徹底的なテスト、特にChrome 79で「デフォルトCookieのSameSite」フラグを有効にした場合、およびmacOSとiOSの影響を受けるSafariバージョンでのテストを除けば、はい、これで問題ないはずです。Chrome 79でテストするには、chrome://flags に移動し、samesite を検索して SameSite by default cookies フラグを有効にします。ブラウザを再起動すると、今後の変更をすぐにテストできます。
真面目に言うと、サイレントリフレッシュ(または一般的にCookieを必要とするクロスサイトリクエスト)がこれらデバイスやブラウザで引き続き動作することを確認してください。

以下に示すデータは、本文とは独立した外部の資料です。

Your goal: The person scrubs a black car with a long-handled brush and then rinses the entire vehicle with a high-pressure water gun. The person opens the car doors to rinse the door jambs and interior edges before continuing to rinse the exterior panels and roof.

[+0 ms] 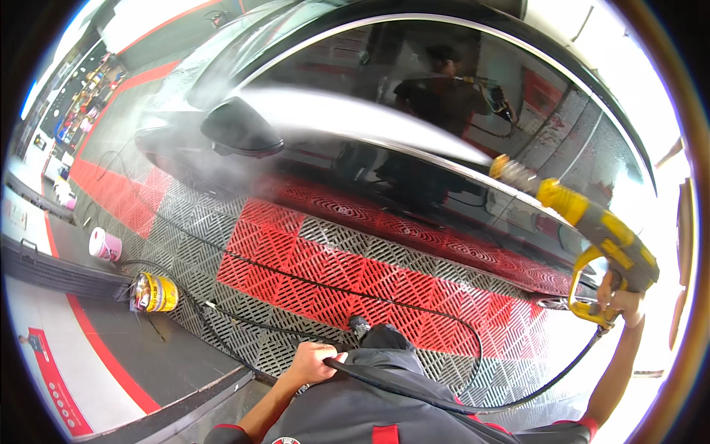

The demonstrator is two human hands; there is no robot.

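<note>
My right hand (624, 302) is closed on the handle of a yellow and grey pressure washer gun (604, 233), raised at the right beside a black car. From its nozzle (502, 166) a white fan of spray (355, 119) crosses the side window (444, 77) towards the car's side mirror (241, 127), where mist hangs. My left hand (316, 362), low in front of my body, grips a black hose (410, 393). This hose curves to the right and up to the base of the gun's handle.
Red and grey slatted floor tiles (310, 266) lie beside the car. A thin black hose (277, 269) runs across them. At the left stand a pink-white bucket (105, 244) and a yellow bucket (158, 291) with things in it. Cluttered shelving (83, 105) is far left.
</note>
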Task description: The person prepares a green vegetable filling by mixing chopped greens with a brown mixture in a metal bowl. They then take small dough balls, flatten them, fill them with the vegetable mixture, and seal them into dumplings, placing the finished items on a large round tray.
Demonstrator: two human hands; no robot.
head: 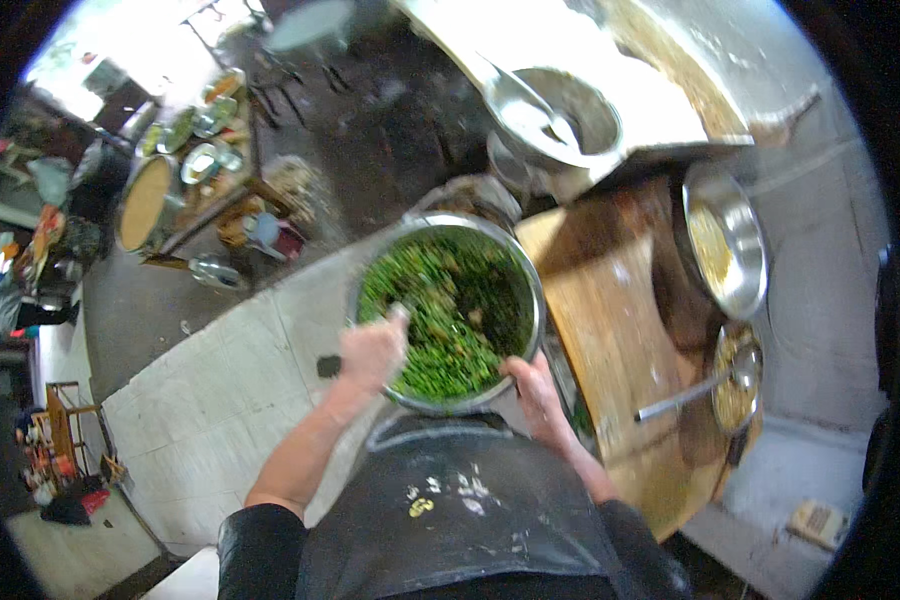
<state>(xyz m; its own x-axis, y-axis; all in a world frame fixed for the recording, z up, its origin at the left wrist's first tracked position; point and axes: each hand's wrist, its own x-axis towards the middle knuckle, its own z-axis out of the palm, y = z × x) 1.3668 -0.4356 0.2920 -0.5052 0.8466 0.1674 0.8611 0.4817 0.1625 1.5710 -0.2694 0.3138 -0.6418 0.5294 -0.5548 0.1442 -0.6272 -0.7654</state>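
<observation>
A round metal bowl (pixel 538 300) in front of my dark apron is filled with chopped greens (pixel 442 360), with small brownish bits among them. My right hand (pixel 536 386) grips the bowl's near right rim, thumb over the edge. At the left rim, my left hand (pixel 375 349) is curled over the greens and blurred. A pale tip (pixel 399 311) shows at its top; whether it is the thumb or a utensil handle, I cannot tell. Pale spots mark the apron (pixel 450 525).
On my right, a wooden board (pixel 622 307) bears a dish with a ladle (pixel 675 397); a metal bowl with yellow residue (pixel 712 240) stands beyond. Ahead sits a large pot with a big spoon (pixel 562 120). Far left, a table (pixel 210 214) holds several dishes and a wide basin (pixel 146 202).
</observation>
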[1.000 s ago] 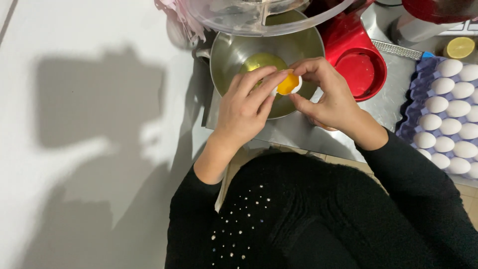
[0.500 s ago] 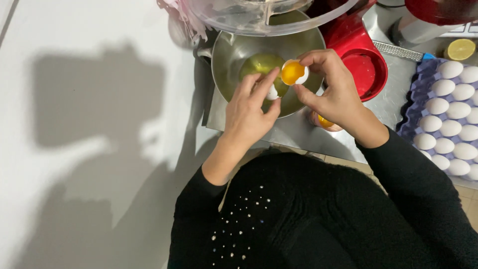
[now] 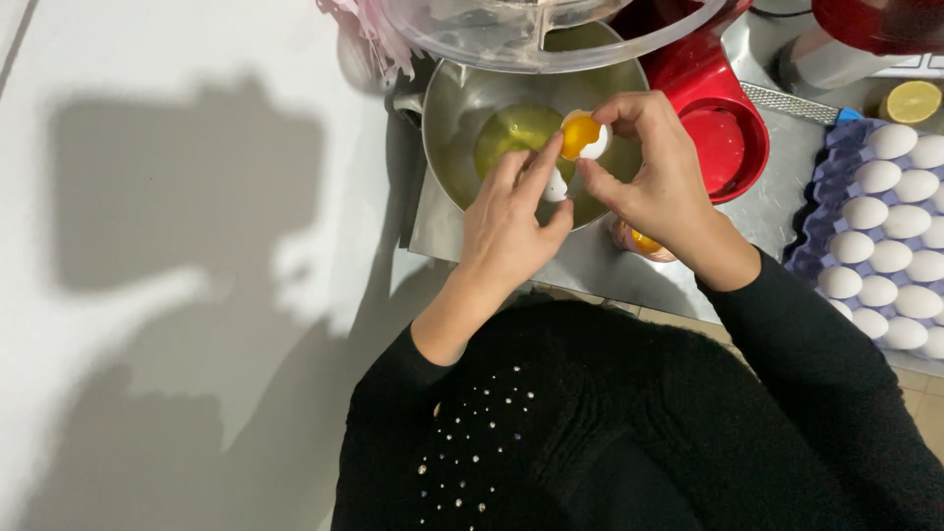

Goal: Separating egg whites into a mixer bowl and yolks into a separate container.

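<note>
Pinching at the fingertips: right hand (image 3: 657, 175) holds a half eggshell (image 3: 588, 138) between thumb and forefinger, open side up, with the yolk (image 3: 578, 132) sitting whole inside it. Left hand (image 3: 511, 221) grips the other shell half (image 3: 556, 185) between thumb and first two fingers; this half looks empty, though its inside is mostly hidden. The two halves lie just beside each other, the yolk-bearing one up and to the right of the empty one, rims nearly touching. The right hand is the one closer to the yolk.

Both shells hang above the steel mixing bowl (image 3: 447, 118), inside its rim line. Bowl contents: a pool of clear yellowish egg white (image 3: 516, 138), no yolk seen in it.

Under the right wrist, a small glass (image 3: 641, 242) on the steel counter (image 3: 590, 265) holds something orange, probably yolks; partly hidden.

Farther out: red container (image 3: 723, 138) right of the bowl, a tray of white eggs (image 3: 890, 236) at far right, a halved lemon (image 3: 912, 100), a clear plastic bowl (image 3: 511, 34) overhanging at the top.
</note>
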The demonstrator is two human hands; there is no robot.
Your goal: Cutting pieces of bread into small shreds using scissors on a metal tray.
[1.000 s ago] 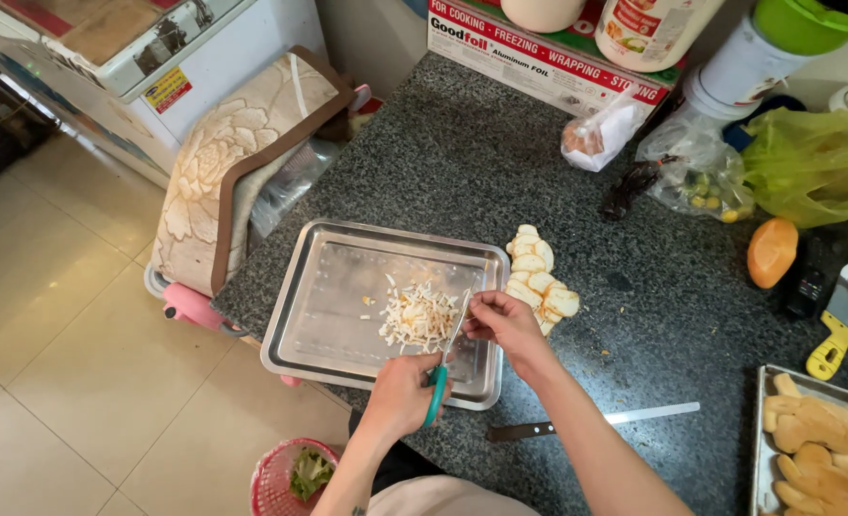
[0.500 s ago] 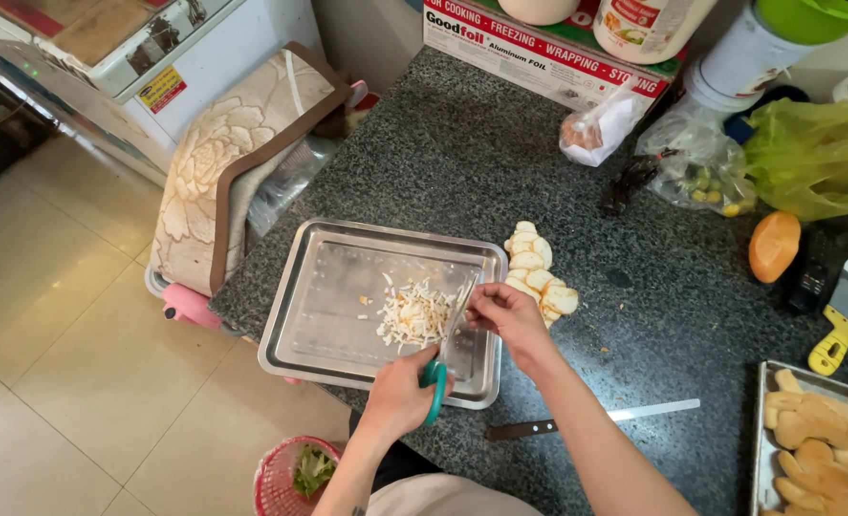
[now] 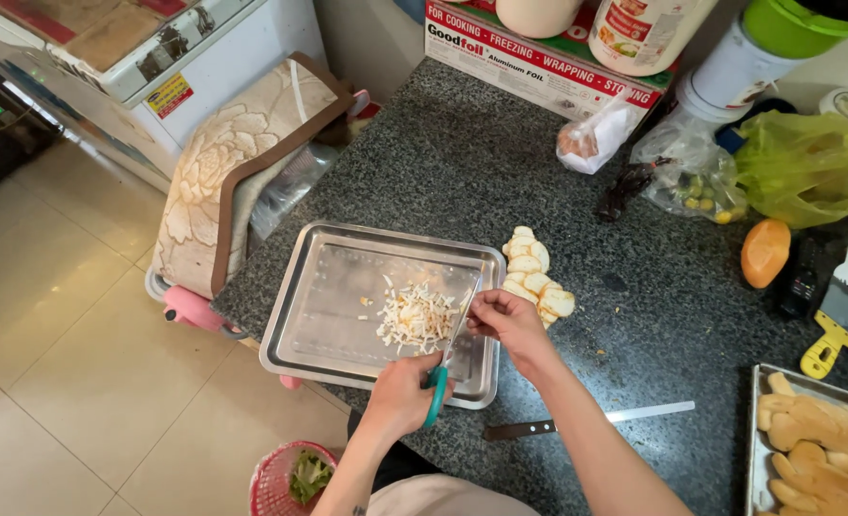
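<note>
My left hand point(image 3: 403, 394) grips teal-handled scissors point(image 3: 446, 354) whose blades reach up over a shiny metal tray point(image 3: 328, 296) on the dark granite counter. My right hand point(image 3: 506, 320) pinches a small pale piece at the blade tips, just above the tray's right side. A heap of pale thin shreds point(image 3: 414, 317) lies in the tray's middle. A stack of pale round slices point(image 3: 535, 277) sits on the counter right beside the tray and my right hand.
A dark-handled knife point(image 3: 587, 422) lies near the counter's front edge. A second tray of pale fruit pieces point(image 3: 816, 449) is at the right. Bags, a yellow scraper point(image 3: 830, 334), an orange object point(image 3: 764, 252) and a foil box point(image 3: 539, 57) crowd the back. A red basket point(image 3: 290, 478) stands on the floor.
Both hands stay over the tray's right side; the shred heap looks about the same. The view has shifted slightly.
</note>
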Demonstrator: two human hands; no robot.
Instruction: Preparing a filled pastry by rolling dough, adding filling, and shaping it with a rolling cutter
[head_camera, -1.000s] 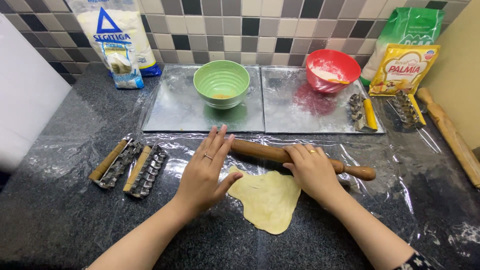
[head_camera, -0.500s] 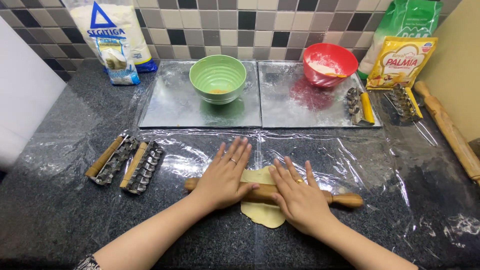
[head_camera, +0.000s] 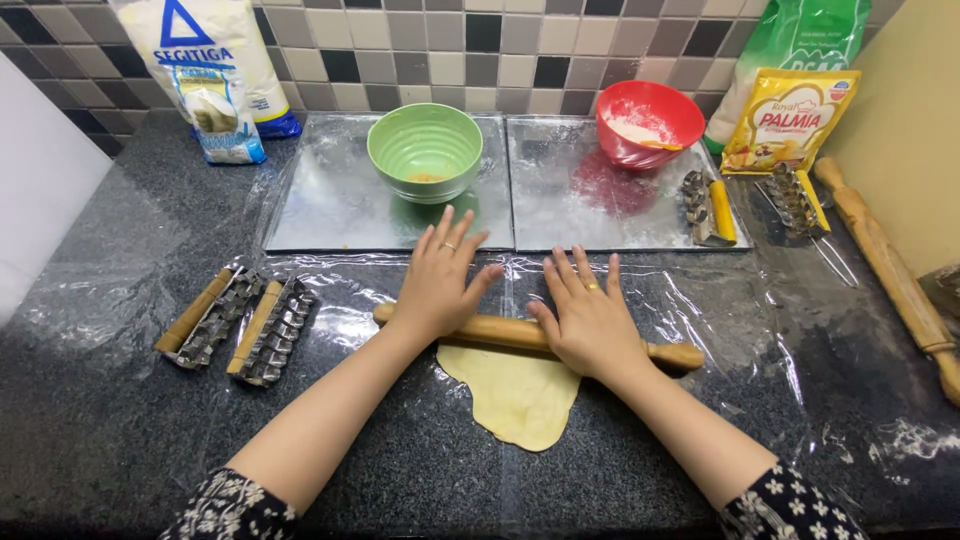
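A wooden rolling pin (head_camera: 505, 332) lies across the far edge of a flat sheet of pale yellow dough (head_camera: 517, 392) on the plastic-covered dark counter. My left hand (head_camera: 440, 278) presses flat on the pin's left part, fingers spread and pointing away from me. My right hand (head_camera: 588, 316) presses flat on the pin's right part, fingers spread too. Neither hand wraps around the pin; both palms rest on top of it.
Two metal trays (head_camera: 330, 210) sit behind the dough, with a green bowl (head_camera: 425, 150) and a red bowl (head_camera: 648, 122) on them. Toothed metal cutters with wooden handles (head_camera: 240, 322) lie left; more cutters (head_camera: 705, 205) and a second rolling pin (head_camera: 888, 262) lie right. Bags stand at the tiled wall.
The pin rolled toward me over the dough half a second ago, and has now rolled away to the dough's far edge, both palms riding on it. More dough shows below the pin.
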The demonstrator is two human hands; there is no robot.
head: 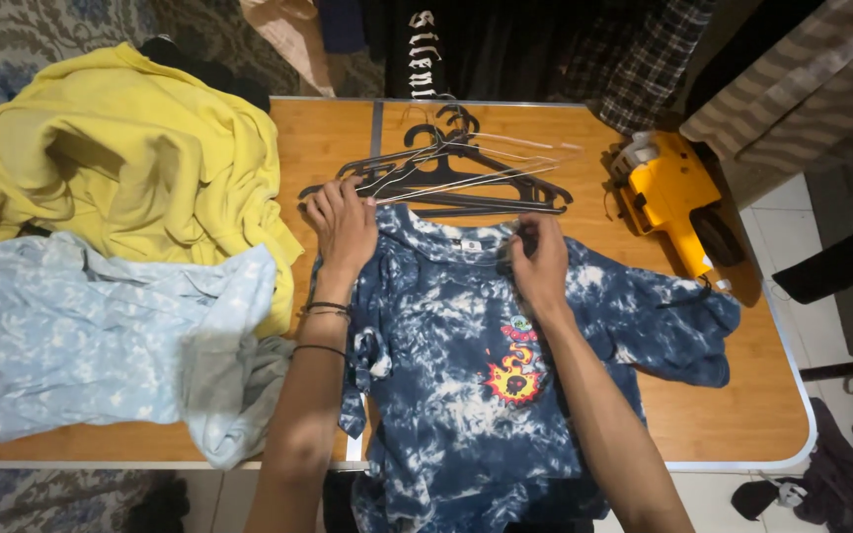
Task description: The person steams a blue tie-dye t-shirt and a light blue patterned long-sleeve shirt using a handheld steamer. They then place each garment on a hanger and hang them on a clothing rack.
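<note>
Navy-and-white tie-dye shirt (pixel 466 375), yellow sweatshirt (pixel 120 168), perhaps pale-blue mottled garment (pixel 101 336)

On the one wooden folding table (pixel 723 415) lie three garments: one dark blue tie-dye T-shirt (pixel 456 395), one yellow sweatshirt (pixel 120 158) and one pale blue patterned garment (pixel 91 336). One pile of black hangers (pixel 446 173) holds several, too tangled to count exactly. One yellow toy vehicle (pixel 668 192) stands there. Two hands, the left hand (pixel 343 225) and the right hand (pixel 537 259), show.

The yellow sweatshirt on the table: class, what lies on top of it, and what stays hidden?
A light blue patterned garment overlaps the lower edge of the yellow sweatshirt. The covered hem and the wooden table beneath cannot be seen.
</note>
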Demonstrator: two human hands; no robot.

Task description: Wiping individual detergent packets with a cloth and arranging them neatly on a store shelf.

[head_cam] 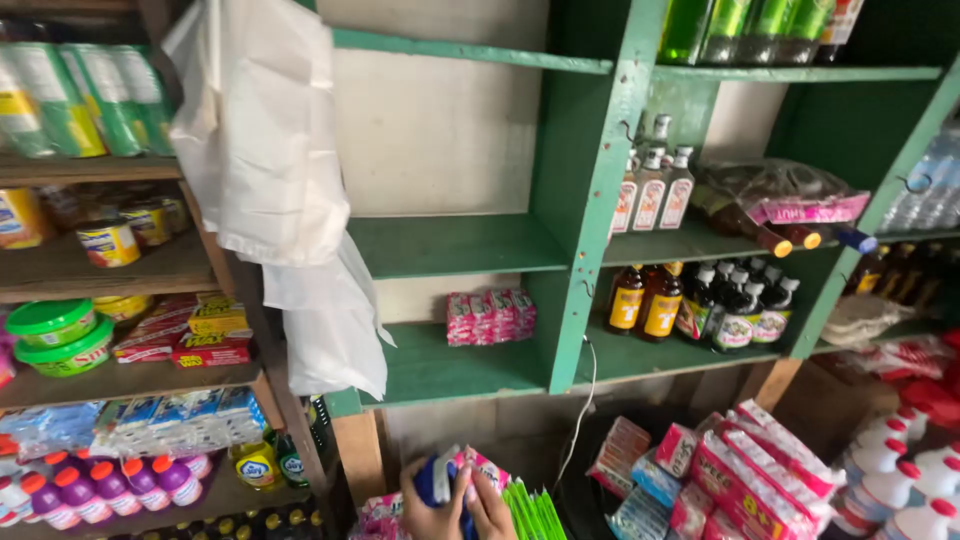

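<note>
Sachet packs are what both hands are working with at the bottom edge of the view: the pink strip of sachets (478, 468) is lying low down, below the green shelving, and a small blue packet (437, 481) is sitting against it. The green shelf unit (580, 200) is filling most of the scene, and its middle bays are standing largely bare; only one bundle of pink sachet strips (490, 316) is resting on the lower middle shelf, so stocking here looks barely begun, with most of the goods waiting on the floor. White plastic bags (270, 170) are hanging over the left upright. To the right, dark sauce bottles (700, 300) are crowding one shelf, and a heap of pink and red packets (745, 475) is lying beneath them beside white bottles with red caps (900, 480). On the left wooden shelves, purple bottles (110, 488) and green-lidded tubs (55, 335) are sitting in rows. Green sachet strips (535, 512) are lying just beside the hands. The left hand (432, 512) is curling around the blue packet, its grip closing on it from below. The right hand (490, 508) is pressing on the pink strip; whether its grip is truly clasping the strip I cannot tell, since the fingers are cut off by the frame edge.
</note>
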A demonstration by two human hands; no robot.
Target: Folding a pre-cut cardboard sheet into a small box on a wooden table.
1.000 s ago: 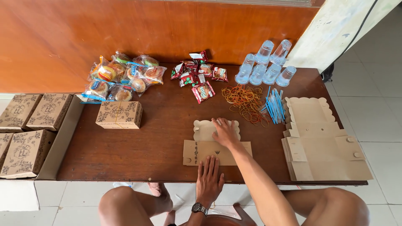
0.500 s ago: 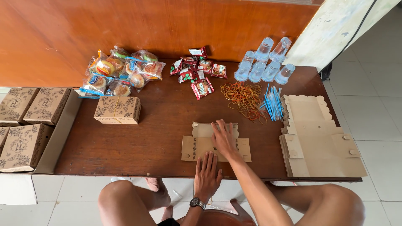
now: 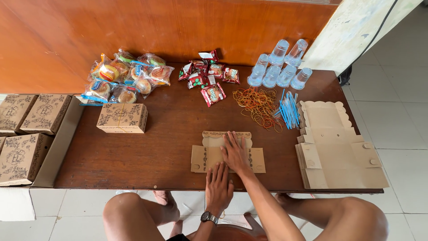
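Flat box blank (image 3: 209, 156), near front edge of table (image 3: 169, 134): my left hand (image 3: 219, 186) and right hand (image 3: 234, 153), both open, palms down, grasping nothing, press it flat; spare blanks (image 3: 339, 156) stacked at right edge

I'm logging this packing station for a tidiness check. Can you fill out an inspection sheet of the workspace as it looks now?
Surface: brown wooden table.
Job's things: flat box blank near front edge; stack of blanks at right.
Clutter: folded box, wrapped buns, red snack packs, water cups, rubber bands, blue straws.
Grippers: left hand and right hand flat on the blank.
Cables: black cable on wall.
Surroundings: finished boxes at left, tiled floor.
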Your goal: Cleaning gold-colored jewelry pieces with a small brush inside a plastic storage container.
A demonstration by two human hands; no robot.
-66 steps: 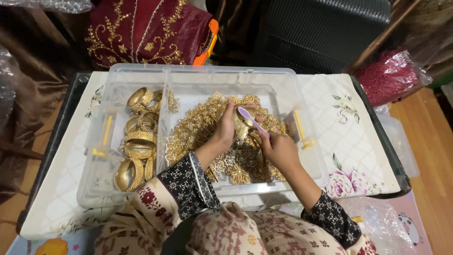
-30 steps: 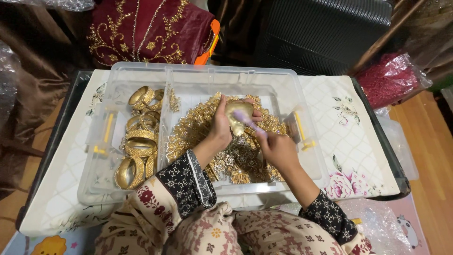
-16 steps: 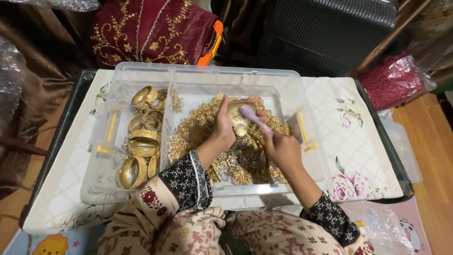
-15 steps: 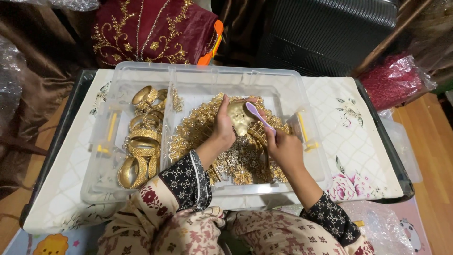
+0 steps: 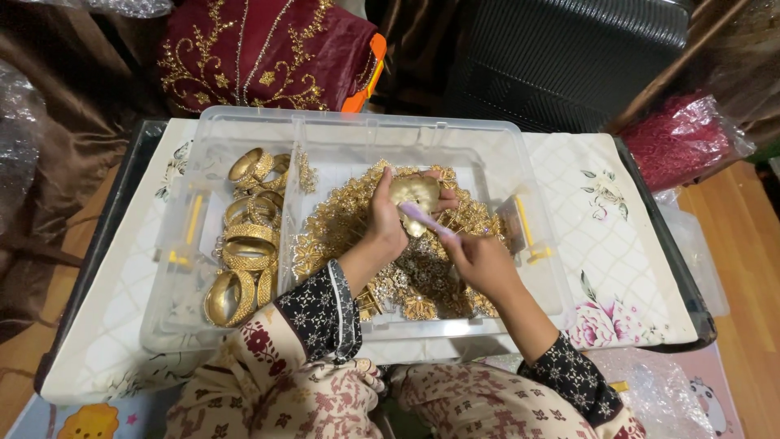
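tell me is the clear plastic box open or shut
Open: the clear plastic box has no lid on, and both hands reach inside among the gold jewellery.

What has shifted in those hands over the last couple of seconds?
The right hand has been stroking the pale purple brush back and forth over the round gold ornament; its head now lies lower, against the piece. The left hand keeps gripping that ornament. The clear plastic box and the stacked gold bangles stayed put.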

7. 認証サーバーのベンダーがこの問題を解決してくれるのを待つだけでいいのでは?
それはまずありません。私たちの具体的な例では、実際にCookieを管理しているのはIdentityServer自体ではありません。IdentityServerはASP.NET Coreフレームワークの組み込み認証システムに依存しており、これがセッションCookieを管理しています。ASP.NET Coreフレームワークは新しい SameSite 値 None と技術的な設定 Unspecified(SameSiteを送信しないこと)をサポートするように更新されていますが、Microsoftは ASP.NET Coreに直接ユーザーエージェントスニッフィングを導入することはできないと述べています。したがって、これは実際にあなたと既存のプロジェクト次第です。
8. まとめ
Chromeはまもなく(2020年2月)Cookieの処理に関するデフォルトの動作を変更します。将来は、SameSite が明示的に None フラグと Secure フラグで設定されている場合にのみ、Cookieを一部のクロスサイトリクエストに追加できるようになります。そうすると、一般的なSafariのバージョンでは問題が発生します。
すべてのブラウザで満足のいく動作を得るには、影響を受けるすべてのCookieを Secure および SameSite=None に設定し、その後、上記のコードのようなCookieポリシーを追加して、None を正しく解釈できないブラウザのためにSameSiteフラグを削除するオーバーライドを行います。